Once again I want to thank you for the immense help you've been giving me (and it appears many others on this site as well). The fact that you've spent time digging through old cases to help me with my issue really does mean a lot!!

Posted: Sat Nov 20, 2010 12:57 pm Post Subject:

I forgot to mention this is the last post. Concerning Obamacare and our plan being grandfathered...I believe during our benefits meeting last week, our HR insurance rep stated that since they are making some changes to the plans for next year, their old plan can not be grandfathered. I can double check on this Monday if it would bear any additional weight on my argument.

Posted: Sat Nov 20, 2010 04:38 pm Post Subject:

they pay a premium to Anthem BCBS to provide our coverage.

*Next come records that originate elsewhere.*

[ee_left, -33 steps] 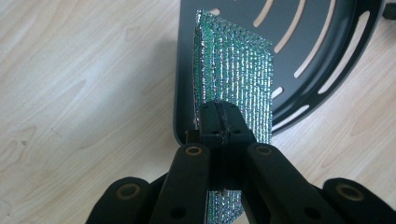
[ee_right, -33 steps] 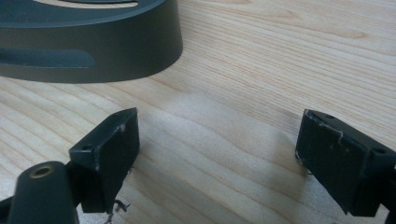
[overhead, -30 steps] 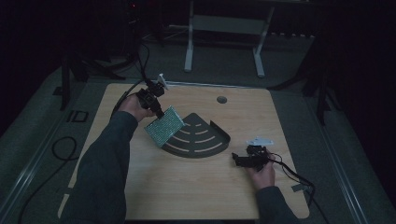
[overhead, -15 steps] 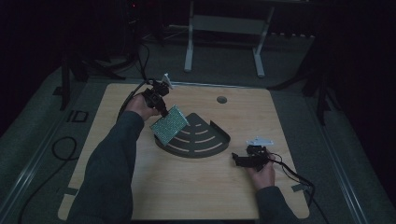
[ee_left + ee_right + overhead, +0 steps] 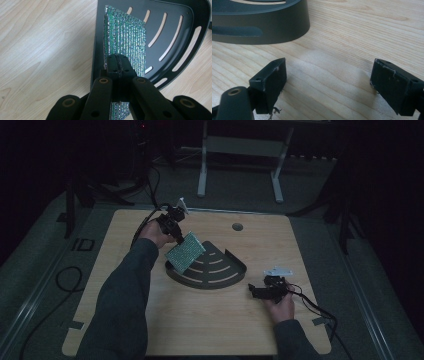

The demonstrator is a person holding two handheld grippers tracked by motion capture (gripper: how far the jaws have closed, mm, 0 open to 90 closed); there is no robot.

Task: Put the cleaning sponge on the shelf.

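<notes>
The right tool (image 5: 261, 290) rests on the pale wooden tabletop (image 5: 200, 320) near the person, jaws wide apart and empty. Farther off, the left tool (image 5: 176, 236) is clamped on a glittery green rectangular sponge (image 5: 185, 252), holding it tilted over the left edge of the dark grey fan-shaped slotted tray (image 5: 220, 270).

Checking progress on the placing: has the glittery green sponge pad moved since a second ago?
Yes. The glittery green sponge pad, clamped in the left gripper, has shifted slightly right and down, farther over the dark fan-shaped slotted tray in the high view.
</notes>
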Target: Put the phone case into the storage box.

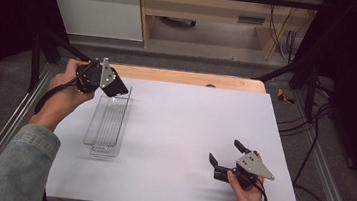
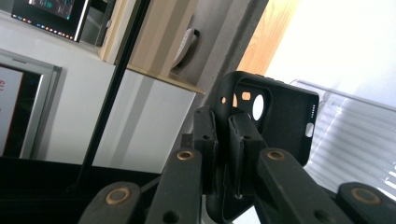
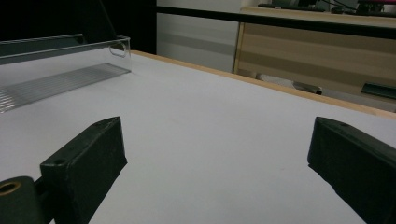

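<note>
My left gripper (image 1: pixel 117 90) is shut on a black phone case (image 2: pixel 275 116), pinching its edge between the pads. It hovers over the far end of a clear plastic tray (image 1: pixel 107 123) at the table's left. The case (image 1: pixel 119 89) tilts down toward the tray (image 2: pixel 355 135). My right gripper (image 1: pixel 225 153) rests low at the front right of the white table, its jaws wide apart with nothing between them. The tray's near corner (image 3: pixel 60 60) lies far off to that gripper's left.
The white tabletop (image 1: pixel 188 131) stretches between the tray and the right gripper. A wooden strip (image 1: pixel 189 78) runs along the far edge. Black frame bars (image 1: pixel 46 46) stand at the left and right, and a wooden cabinet (image 3: pixel 317 46) is beyond the table.
</note>
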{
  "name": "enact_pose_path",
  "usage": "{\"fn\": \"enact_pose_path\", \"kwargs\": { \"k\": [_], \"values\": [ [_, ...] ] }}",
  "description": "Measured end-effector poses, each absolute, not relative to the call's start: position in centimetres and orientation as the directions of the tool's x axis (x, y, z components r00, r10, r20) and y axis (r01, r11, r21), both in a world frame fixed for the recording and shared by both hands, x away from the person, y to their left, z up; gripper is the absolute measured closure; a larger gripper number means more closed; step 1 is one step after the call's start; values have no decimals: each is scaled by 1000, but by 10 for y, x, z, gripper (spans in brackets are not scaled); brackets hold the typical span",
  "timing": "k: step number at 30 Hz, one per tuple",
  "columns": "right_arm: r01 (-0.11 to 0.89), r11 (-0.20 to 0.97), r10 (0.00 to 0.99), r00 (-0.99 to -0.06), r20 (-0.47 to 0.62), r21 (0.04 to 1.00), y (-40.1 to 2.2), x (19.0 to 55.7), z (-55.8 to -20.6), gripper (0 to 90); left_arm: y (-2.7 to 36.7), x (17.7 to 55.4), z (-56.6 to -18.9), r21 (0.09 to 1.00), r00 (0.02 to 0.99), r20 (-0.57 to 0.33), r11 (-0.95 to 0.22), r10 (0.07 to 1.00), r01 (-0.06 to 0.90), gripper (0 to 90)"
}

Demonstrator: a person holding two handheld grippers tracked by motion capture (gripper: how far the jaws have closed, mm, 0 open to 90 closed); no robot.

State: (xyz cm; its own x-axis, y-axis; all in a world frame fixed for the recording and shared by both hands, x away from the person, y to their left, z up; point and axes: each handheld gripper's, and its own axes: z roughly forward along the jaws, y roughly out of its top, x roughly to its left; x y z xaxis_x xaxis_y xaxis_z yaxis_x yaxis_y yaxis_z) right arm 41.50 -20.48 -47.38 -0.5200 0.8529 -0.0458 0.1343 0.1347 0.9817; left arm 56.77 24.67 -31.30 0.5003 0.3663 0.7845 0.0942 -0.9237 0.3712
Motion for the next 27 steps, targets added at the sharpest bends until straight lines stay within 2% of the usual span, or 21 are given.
{"fn": "enact_pose_path", "kwargs": {
  "k": [5, 27],
  "values": [
    [131, 135, 854, -518, -48, 982, -204, 415, -473, 48, 247, 575, -320, 324, 512, 794, -941, 328, 100, 828],
    [128, 148, 853, -518, -62, 981, -203, 416, -474, 50, 242, 586, -334, 290, 545, 787, -953, 289, 87, 828]
  ]
}}
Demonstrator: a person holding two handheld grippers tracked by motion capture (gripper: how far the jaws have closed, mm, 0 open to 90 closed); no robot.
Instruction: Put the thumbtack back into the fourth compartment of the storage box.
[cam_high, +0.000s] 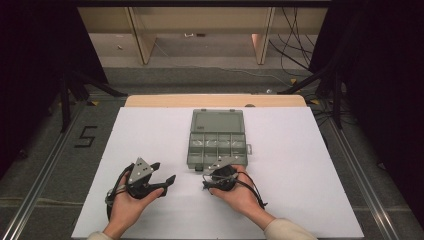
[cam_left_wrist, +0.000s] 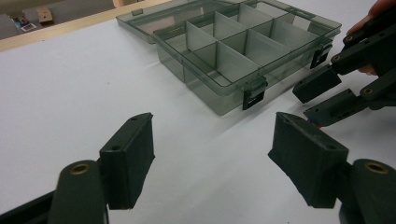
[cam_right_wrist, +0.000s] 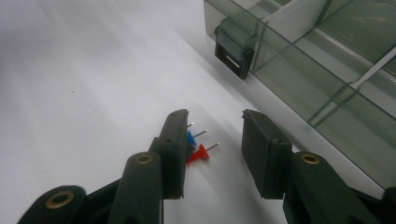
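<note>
The right hand-held gripper (cam_right_wrist: 212, 154) has its jaws apart around two pins on the counter (cam_right_wrist: 84, 79): a red pin (cam_right_wrist: 200, 154) lies between the pads untouched, and a blue pin (cam_right_wrist: 190, 137) is half hidden behind the left pad. The box (cam_right_wrist: 327, 70), just ahead to the right, is cut off by the frame edge. The left hand-held gripper (cam_left_wrist: 212, 156) stands wide apart and empty, with the box ahead of it.
</note>
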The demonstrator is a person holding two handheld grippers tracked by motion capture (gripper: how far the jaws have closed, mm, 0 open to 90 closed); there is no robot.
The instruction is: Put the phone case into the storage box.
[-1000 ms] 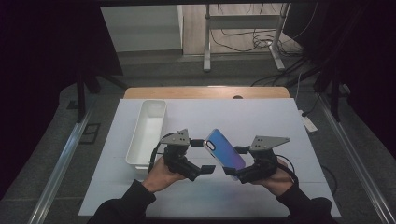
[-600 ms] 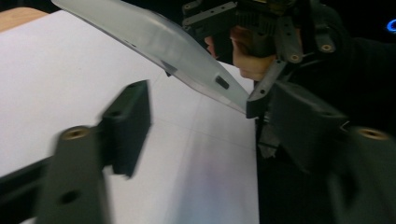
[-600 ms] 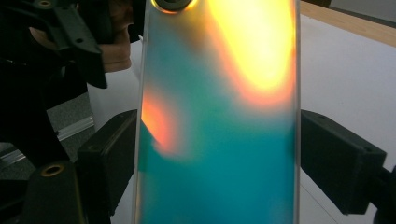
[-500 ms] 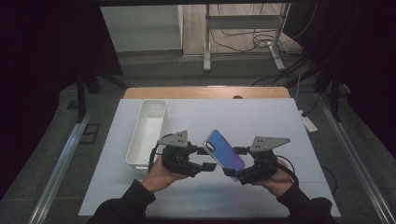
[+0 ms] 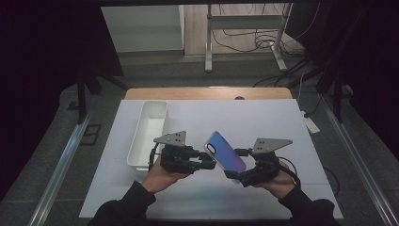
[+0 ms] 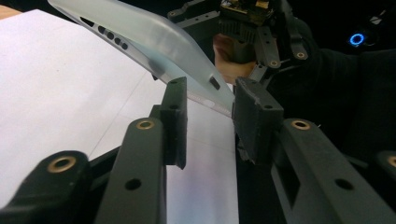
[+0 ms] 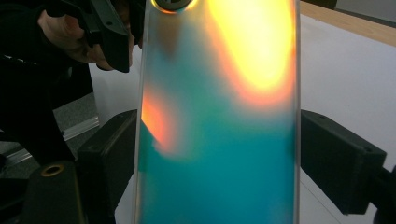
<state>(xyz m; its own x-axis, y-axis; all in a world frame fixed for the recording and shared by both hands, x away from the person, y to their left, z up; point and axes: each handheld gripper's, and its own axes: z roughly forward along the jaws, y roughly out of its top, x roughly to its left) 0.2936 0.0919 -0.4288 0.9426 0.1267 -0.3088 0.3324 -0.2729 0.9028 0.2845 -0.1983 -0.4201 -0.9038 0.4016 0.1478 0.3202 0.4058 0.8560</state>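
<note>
The phone (image 5: 226, 153) sits just right of centre in the high view, lifted off the white surface (image 5: 282, 122) and tilted, its iridescent blue-violet back facing up and its camera end toward the upper left. Its long axis runs from that upper-left end down to the lower right, where the right claw (image 5: 237, 176) holds its lower end; in the right gripper view the phone (image 7: 219, 121) stands tall between the two black jaws, which press on its side edges. The left claw (image 5: 209, 164) comes in from the left of the high view and meets the phone's left long edge about a third of the way down, so the phone lies straight ahead of it and crosswise to its reach. Its jaws have just been closing, and in the left gripper view the phone's pale edge (image 6: 154, 42) passes between the tips with a narrow gap left; the pads look close, but contact is hard to confirm. The left hand is the nearer one for any second hold. The phone's screen side is hidden, its top end is cut off in the right gripper view, and whether it wears a clear case is uncertain. A white tray (image 5: 137, 141) lies left of centre.
</note>
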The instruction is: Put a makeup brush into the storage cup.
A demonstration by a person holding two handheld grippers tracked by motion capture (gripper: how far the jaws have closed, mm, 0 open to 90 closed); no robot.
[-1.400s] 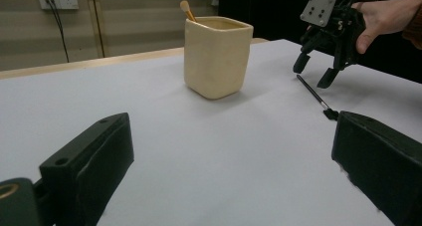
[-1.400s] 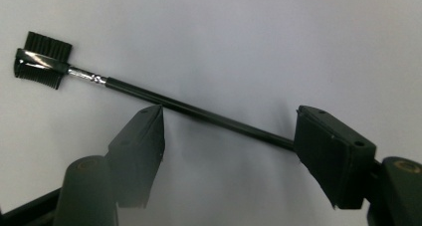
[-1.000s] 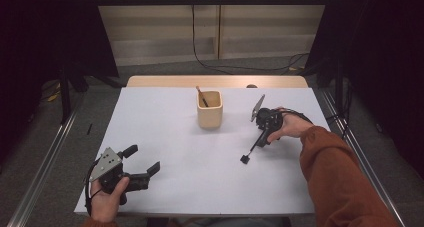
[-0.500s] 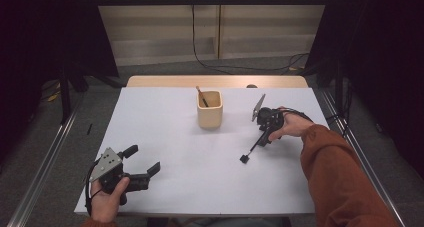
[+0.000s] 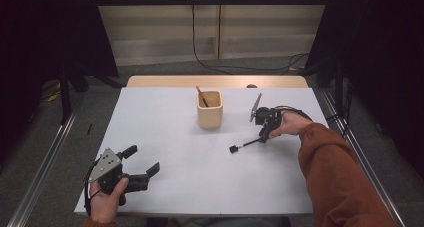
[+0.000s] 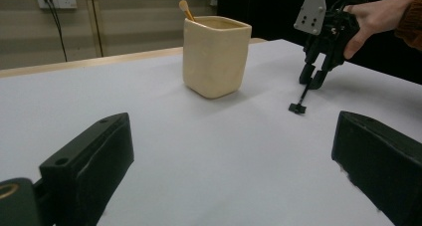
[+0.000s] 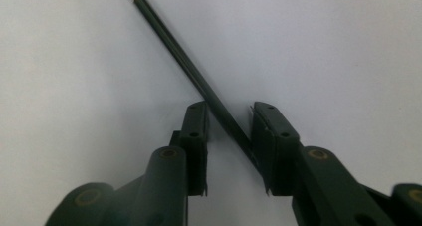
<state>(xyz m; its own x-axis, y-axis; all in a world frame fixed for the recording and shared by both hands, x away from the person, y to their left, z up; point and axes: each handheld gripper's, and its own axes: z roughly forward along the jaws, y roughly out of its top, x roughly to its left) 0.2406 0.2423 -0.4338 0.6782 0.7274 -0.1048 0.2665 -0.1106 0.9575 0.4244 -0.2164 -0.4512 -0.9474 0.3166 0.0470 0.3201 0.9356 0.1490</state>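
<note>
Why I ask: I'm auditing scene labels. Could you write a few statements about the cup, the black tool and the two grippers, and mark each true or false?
1. The cup stands upright on the table with a wooden stick in it. True.
2. The left gripper holds the cup. False: it sits open near the table's near left corner, far from the cup, with nothing between its jaws.
3. The thin black tool runs between the jaws of the right gripper. True; those jaws have just been closing around it.
4. The black tool stands in the cup. False: it lies on the table to the right of the cup.
</note>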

It's not unusual for some self-funded plans to obtain insurance to cover some of their risk, and the BCBS contract could still be within the definition of a self-funded plan. It has to do with how the company is administering all of its benefit plans. But, you're probably correct, especially if your company is relatively "small" -- under 150 employees or so -- or has somewhat unpredictable or unstable cash flow.

There was just new guidance issued in the last week or so about "grandfathering" of plans. Originally, it was meant to prevent changing insurance companies. But now, even if a new insurance company is taking over an existing plan, as long as the benefits are essentially unchanged, the plan may still be grandfathered, if the real reason for the change from Company A to Company B was to obtain a lower premium.

Changes which would prevent the grandfathering would include deletion (or addition) of a major coverage segment (but not the elimination of the "annual" or "lifetime" benefit limits as required by the PPACA), revising the plan concerning what makes an employee eligible, terminating coverage for dependents entirely, converting from a noncontributory plan (the employer covers the employee cost 100% and 100% of eligible employees are covered) to a contributory plan (where employees pay some or all of the cost), those are the kinds of things that would preclude grandfathering.

I think you are on pretty firm ground to be able to tell your plan administrator to learn to read and understand the Indiana Insurance Code and the Administrative Code, before you file your federal class action suit against them. Keep us informed of your situation.

Posted: Sat Nov 20, 2010 08:02 pm Post Subject:

Our company employs approximately 1000+ people, so I'll ask whether or not they use a self-funded plan.

Also, they are offering an HRA plan this year which is new for them. If I remember correctly, they said that this was the reason for them losing their ability to have a grandfathered plan.

BTW, apparently my employer has a contributory plan since they pay a large portion, but not all, of the premiums. This hasn't just changed, though...it's been that way for approximately 6 years.
I'm going to go ahead and email you the rules sheet I had mentioned previously...I hope you don't mind.